見えない力が働いていた
2007年4月4日のブログ「春日助産院」の冒頭で、千恵は2人の女性を紹介している。
ひとりは沖縄の歌手、小山良子さん。
僕たち家族が始めた音楽イベント「いのちのうた」の名付け親で、歌うことを躊躇していた千恵の背中を押してくれた恩人でもある。
もうひとりが、彫刻家の知足美加子さん。
千恵は知足さんと会ったことがない。千恵が一方的に名前を知っているだけだった。
ところが、千恵が他界した後、エネルギーの自給自足をテーマにした講演会がきっかけで、僕は知足さんと知り合うことになる。そして、2009年10月、知足さんは、千恵の一周忌の追悼コンサートとして開催した「いのちのうた」(福岡市・住吉神社能楽殿)のスタッフとして、運営に力を貸してくれた。
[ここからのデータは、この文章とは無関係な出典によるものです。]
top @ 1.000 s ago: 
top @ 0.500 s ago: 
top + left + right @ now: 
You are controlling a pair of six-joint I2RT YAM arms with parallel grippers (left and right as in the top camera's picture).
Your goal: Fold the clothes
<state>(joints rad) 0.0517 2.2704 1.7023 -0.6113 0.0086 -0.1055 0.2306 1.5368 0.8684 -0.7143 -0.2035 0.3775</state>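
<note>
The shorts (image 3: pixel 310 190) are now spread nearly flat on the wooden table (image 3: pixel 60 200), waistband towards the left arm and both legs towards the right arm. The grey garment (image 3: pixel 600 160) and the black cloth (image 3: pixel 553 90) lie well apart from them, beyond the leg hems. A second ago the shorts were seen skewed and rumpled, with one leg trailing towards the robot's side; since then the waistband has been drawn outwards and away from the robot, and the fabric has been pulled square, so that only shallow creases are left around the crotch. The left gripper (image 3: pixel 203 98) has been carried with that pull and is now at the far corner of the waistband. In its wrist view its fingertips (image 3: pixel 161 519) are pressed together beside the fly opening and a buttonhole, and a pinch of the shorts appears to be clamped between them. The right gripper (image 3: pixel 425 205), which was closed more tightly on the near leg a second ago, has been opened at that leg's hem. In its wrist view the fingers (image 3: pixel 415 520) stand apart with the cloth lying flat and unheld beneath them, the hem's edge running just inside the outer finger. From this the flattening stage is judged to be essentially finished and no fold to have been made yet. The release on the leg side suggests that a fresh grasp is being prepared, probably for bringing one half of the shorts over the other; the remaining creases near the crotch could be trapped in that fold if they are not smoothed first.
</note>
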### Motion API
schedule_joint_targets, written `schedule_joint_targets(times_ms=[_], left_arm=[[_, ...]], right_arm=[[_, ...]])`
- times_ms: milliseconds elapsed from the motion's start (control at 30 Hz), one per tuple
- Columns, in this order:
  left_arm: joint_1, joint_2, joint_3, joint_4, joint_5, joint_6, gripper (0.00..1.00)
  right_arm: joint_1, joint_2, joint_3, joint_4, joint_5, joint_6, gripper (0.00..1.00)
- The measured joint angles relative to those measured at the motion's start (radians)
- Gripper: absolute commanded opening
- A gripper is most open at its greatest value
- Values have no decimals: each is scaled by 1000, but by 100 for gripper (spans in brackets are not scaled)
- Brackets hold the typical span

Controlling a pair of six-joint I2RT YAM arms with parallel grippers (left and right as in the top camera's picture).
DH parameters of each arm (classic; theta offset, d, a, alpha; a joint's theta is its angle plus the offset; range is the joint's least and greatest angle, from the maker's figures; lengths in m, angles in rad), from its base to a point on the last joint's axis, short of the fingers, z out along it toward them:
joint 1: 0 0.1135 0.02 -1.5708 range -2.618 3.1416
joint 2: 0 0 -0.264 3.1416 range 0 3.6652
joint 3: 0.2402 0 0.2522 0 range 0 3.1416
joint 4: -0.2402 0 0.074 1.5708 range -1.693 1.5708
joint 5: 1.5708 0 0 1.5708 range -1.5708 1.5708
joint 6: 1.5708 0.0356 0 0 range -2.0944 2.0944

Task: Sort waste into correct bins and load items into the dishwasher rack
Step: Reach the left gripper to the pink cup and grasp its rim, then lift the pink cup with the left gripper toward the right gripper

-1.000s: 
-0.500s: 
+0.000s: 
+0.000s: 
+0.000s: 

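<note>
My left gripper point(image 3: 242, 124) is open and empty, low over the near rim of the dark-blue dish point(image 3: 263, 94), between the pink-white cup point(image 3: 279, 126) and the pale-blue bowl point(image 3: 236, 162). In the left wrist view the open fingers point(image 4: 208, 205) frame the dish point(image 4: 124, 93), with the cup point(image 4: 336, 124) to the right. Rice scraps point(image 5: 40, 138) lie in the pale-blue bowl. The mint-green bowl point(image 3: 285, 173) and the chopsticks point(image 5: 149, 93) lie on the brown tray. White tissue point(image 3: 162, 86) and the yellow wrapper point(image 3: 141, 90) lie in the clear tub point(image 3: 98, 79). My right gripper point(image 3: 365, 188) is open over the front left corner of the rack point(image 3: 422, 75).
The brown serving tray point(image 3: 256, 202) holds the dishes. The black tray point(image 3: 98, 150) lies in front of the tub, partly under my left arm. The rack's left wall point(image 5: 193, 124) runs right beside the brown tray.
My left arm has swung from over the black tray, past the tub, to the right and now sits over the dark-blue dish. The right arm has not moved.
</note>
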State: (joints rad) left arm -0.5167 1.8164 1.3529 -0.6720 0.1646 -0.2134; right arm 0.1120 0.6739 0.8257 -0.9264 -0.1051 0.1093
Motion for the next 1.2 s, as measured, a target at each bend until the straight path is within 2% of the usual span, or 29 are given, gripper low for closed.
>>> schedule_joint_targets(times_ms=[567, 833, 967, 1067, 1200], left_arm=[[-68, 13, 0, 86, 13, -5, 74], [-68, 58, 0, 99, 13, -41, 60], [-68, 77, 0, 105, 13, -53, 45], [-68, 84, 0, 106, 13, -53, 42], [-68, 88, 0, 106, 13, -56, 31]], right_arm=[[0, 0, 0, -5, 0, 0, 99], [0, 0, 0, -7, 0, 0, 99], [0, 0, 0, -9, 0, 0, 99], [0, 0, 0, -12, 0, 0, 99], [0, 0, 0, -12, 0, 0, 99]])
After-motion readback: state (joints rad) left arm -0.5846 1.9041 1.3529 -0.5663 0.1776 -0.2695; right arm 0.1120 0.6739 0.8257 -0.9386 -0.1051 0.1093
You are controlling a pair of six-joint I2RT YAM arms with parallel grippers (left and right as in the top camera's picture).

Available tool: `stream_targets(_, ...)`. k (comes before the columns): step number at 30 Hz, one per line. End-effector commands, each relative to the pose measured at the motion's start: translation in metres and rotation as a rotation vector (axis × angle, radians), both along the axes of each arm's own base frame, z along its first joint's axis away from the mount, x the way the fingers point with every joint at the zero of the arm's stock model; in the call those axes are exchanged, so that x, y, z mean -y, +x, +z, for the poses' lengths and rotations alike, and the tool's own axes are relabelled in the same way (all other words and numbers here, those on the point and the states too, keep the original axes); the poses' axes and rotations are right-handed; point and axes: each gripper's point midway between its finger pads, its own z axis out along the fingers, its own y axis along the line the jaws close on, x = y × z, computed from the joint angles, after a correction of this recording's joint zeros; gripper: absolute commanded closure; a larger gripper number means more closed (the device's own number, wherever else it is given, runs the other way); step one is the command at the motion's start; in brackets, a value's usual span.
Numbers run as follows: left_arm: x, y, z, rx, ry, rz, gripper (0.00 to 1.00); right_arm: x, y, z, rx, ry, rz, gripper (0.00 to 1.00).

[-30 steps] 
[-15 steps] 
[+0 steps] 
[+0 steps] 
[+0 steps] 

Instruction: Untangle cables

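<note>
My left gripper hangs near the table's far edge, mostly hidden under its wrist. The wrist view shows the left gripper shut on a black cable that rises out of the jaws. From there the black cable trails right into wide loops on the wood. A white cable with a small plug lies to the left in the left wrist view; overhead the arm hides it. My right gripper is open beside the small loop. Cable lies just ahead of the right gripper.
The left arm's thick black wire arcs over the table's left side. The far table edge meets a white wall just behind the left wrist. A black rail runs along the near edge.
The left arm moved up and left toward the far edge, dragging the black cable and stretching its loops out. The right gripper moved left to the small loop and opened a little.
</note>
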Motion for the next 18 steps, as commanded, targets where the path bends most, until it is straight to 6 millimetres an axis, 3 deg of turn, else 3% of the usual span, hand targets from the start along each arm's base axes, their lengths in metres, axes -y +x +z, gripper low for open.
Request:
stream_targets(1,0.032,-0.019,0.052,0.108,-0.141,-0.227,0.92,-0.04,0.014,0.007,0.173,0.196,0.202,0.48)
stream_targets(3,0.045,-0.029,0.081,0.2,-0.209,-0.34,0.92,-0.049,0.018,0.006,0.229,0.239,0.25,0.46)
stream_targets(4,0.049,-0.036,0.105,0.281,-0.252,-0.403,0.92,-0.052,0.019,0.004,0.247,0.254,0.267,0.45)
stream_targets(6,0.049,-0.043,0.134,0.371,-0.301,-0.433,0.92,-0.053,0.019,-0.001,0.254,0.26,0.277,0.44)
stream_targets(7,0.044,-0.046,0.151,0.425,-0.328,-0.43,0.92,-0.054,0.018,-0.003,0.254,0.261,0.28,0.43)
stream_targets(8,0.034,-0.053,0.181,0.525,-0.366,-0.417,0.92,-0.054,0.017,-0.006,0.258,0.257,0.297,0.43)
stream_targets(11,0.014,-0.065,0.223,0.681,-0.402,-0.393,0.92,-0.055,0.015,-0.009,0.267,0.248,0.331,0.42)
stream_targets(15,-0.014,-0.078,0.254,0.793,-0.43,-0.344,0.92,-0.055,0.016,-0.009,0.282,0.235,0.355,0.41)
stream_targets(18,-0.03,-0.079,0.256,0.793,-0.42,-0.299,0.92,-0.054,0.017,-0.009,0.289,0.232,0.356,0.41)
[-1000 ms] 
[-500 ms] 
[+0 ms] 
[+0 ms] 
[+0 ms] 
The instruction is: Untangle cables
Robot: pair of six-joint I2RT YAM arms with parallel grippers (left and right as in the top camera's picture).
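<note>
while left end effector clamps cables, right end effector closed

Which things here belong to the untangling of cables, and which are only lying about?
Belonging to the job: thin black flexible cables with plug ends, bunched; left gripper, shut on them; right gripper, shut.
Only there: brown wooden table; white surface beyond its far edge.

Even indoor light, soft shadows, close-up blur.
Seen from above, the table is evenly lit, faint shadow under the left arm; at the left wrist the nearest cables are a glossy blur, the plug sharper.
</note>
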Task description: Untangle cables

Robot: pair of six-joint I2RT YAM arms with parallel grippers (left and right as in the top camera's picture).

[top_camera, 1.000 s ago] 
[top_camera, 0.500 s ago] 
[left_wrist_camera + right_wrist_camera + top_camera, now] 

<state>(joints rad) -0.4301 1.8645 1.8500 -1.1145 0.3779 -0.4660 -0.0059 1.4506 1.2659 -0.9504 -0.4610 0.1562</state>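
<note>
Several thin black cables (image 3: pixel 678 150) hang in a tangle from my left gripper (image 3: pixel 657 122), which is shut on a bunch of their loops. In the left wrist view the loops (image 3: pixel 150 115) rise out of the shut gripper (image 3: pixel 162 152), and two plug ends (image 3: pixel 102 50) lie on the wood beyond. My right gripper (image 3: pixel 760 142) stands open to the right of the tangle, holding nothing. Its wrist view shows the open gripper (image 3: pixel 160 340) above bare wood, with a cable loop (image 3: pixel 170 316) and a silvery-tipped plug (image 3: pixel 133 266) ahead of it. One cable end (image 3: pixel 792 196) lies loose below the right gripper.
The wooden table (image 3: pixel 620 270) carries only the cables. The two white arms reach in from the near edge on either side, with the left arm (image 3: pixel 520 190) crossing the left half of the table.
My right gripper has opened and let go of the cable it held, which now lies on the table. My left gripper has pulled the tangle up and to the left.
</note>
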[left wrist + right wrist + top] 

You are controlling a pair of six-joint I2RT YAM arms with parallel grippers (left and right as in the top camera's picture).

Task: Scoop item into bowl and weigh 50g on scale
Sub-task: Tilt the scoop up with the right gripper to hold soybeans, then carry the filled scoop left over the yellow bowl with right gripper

千恵がブログで紹介していた彫刻家と知足さんが、僕の中で一致したのは、ずっと後になってからだ。
見えない力が働いていたのか。
千恵が、春日助産院を訪問してなければ、出会うことはなかったのかもしれない。
春日助産院(2007年4月4日)
先日コンサートを聴きに行くためにお邪魔した、春日助産院。
なぜか予定より、1時間半も早く着いてしまった。
雨が降り出したので、娘と二人で、中で待たせてもらうことにしました。
入り口入ってすぐ右手には、大好きな沖縄の歌手、小山良子さんをモデルにしたという、知足(ともたり)美加子さんの木彫りの作品がありました。
ずっと前からこの木彫りのお人形に会いたかったので、娘と二人で、手垢がつくぐらいなでなでしていました。
「上でお茶でもどうぞ」と、にこやかに声をかけてくださいました。
断る理由など、ありませんよね
いそいそと二階へ。
そこは、病院とは思えない、素敵な空間でした。
智子先生が飾った、菊桃。
全てが木の温かな造り。
台所に立つ、智子先生。
手前は、遠慮なく葡萄パンを食べる、わが娘。
みんなの顔が見渡せる広いテーブルとオープンな台所。
また、通路を通ったその奥には、和室が二間。
大き目の浴槽がひとつ。
ここには、金属音、匂いのするものや、冷たい分娩台はありません。
妊婦さんたちは、陣痛の痛みとともに訪れる赤ちゃんの誕生を、自分の好きな場所で自由に行います。
これが分娩室。
ほのかな明かりで、私もゆったりとした気分になってきました。
私たちが着く1時間ほど前に、水中分娩で、またひとつの命が誕生していました。
何とも言えない、幸せな気持ちになります。
そんな話を聞いていると・・・
何やらおいしそうなにおいがします。
智子先生が、食事の準備をしているようす。
他に、手伝いの人が見当たりません。
「智子先生、もしかして、入院中の妊婦さんたちの食事の準備もするんですか?」と尋ねると。
「そうよ」と、さらりと言われました。
「助産師の仕事ってね、8割は、ハウスキーピングみたいなものね。そうして、日々のいとなみの合間に、お産のお手伝いをするだけなのよ」
感激しました。
わたし、全身にがんが散ってしまった再発がん患者ですけれど。
実は、第二子の出産を、あきらめたわけではありません。
今は、自分の身体を元に戻す作業に追われていますが。
40歳までは、望みを捨てないつもりです。
こうして、今回、春日助産院を訪れて、もし産むことができるのならば、ここで産んでみたいとの思いを強くしました。
そんなことを考えていると。
智子先生が、「スープ飲みませんか?」と。
これも、断る理由がありません。
ちゃっかり持参した玄米おにぎりと、タケノコとつわぶきの煮物を取り出し、スープまでつけてもらって、完璧なランチタイムとなりました。
スープはトマト仕立て。豆とブロッコリーと、智子先生が大好きだという香草類がたっぷり入った滋味風味のおいしい一品でした。
しかも、ウドとエリンギのハーブグリルまでつけていただきました。
これも、遠慮なくいただいた次第です。
その日の妊婦さんの食事は、体調に合わせて、このスープに葡萄パンやクラッカーがついたり、玄米おにぎりがついたりしていました。
こんな食事だと、おっぱいもつまることなく、おいしいはず。
しばらくここにいるだけで、はるか昔、お母さんから優しく包んでもらっていたことを思い出したというか。
愛情に満ちあふれる空間を堪能して、また元気になりました。